Scientific classification
- Kingdom: Plantae
- Clade: Embryophytes
- Clade: Tracheophytes
- Clade: Angiosperms
- Clade: Eudicots
- Clade: Asterids
- Order: Gentianales
- Family: Rubiaceae
- Genus: Coprosma
- Species: C. pseudocuneata
- Binomial name: Coprosma pseudocuneata W.R.B.Oliv. ex Garn.-Jones & Elder

= Coprosma pseudocuneata =

- Genus: Coprosma
- Species: pseudocuneata
- Authority: W.R.B.Oliv. ex Garn.-Jones & Elder
- Conservation status: NT

Species of flowering plant

Coprosma pseudocuneata is a species of plant that is endemic to New Zealand.

==Description==
A small, erect shrub. The leaves grow opposite each other, and are small, green, with a pointed tip. There is a small, hairy sheath around the base of the leaves. The singular flowers are yellow. The fruits are around 6mm long, and orange-red, scarlet, or blueish and yellow.

The form may differ based on where it is found, both by habitat and distribution.

==Distribution and habitat==
Coprosma pseudocuneata is found in alpine environments on both the North Island and South Island. On Mount Taranaki, it is found from above sea level. It has been noted as having thicker, broader leaves there. The northern limits are Mount Hikurangi and Maungapohatu.

The type locality is from Mount Holdsworth.

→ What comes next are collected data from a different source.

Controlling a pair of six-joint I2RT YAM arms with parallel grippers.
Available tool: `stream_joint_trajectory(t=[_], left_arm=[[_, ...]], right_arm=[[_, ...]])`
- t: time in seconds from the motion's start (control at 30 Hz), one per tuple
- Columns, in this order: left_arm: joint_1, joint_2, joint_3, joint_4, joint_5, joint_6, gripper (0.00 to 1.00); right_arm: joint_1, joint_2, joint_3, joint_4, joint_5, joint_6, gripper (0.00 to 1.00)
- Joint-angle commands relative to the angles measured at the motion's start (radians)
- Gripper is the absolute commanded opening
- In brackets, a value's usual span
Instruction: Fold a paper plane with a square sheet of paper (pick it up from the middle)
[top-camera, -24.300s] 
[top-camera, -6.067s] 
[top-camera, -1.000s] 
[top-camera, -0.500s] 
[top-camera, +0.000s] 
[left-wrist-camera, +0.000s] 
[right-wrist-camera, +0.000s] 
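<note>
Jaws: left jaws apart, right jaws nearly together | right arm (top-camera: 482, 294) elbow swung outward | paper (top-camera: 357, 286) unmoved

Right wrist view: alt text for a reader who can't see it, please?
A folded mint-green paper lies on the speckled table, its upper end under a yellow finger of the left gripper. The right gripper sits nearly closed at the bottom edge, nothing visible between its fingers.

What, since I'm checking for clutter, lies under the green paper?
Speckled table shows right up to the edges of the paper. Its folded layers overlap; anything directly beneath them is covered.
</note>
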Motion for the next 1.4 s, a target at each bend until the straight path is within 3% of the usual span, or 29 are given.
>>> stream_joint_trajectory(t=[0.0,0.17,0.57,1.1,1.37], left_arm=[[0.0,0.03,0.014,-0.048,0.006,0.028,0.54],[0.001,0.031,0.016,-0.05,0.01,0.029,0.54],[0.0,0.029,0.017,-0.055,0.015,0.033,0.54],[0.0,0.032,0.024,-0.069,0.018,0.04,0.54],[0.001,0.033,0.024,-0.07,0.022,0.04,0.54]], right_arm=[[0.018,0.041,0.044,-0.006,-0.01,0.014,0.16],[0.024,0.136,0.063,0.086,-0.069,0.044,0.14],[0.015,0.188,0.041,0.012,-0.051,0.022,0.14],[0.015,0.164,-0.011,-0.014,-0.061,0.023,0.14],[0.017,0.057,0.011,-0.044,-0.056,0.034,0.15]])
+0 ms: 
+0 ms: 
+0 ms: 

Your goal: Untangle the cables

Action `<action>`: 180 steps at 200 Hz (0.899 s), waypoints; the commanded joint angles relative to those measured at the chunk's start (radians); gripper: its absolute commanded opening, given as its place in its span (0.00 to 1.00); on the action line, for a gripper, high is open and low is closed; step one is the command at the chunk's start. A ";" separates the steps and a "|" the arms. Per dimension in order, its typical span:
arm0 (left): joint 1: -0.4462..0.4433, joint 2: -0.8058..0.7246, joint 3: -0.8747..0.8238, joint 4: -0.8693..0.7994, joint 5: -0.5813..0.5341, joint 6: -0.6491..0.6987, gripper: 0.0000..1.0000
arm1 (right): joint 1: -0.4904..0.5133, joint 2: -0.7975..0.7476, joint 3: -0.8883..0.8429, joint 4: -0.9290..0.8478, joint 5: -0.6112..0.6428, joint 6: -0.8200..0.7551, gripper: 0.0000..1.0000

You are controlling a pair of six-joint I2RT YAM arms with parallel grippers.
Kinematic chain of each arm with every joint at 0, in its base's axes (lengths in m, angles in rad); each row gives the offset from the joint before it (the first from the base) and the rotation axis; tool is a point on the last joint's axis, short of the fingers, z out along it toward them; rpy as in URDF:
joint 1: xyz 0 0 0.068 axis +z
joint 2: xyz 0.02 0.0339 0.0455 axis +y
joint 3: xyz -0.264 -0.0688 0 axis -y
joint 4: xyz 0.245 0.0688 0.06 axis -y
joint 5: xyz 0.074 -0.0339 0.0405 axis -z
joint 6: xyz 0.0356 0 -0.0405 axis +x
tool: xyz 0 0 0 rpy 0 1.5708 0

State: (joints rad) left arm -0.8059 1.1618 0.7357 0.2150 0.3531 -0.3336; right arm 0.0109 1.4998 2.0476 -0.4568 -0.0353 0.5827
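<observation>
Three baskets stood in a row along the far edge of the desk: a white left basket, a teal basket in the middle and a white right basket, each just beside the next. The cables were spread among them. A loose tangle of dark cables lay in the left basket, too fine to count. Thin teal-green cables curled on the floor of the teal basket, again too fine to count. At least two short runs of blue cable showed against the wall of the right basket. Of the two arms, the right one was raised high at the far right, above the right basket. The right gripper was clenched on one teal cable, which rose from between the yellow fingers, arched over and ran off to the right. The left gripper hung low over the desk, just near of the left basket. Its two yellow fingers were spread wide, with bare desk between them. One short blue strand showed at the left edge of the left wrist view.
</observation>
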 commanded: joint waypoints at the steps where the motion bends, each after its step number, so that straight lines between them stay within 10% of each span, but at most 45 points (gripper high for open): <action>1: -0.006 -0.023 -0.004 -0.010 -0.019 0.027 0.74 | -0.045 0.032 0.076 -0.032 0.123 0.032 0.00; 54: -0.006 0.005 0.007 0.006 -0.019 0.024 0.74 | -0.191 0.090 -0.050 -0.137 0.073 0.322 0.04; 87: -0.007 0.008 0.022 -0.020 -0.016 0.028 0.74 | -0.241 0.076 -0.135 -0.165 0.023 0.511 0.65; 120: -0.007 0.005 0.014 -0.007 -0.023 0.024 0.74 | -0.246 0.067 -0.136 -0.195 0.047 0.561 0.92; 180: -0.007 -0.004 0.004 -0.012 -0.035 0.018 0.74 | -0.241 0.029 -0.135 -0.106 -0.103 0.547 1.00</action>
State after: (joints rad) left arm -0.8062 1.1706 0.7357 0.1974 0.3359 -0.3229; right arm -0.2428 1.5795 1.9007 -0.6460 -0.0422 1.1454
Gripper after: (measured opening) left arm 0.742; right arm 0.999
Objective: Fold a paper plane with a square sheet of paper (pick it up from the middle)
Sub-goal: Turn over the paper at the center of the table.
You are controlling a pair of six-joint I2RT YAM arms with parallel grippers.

Coprosma pseudocuneata can live in a variety of habitats, from lowland bog and shrubland to subalpine environments.

==Ecology==
In the South Island, Coprosma pseudocuneata is often associated with Nothofagus solandri, creating a variation of subalpine forest. These forests are generally species-poor.

==Etymology==
The name implies that pseudocuneata is similar to Coprosma cuneata.

==Taxonomy==
The species was formally described for the first time in 1996. The Latin description was translated by Elizabeth Edgar.

The relation to Coprosma solandri may need further research.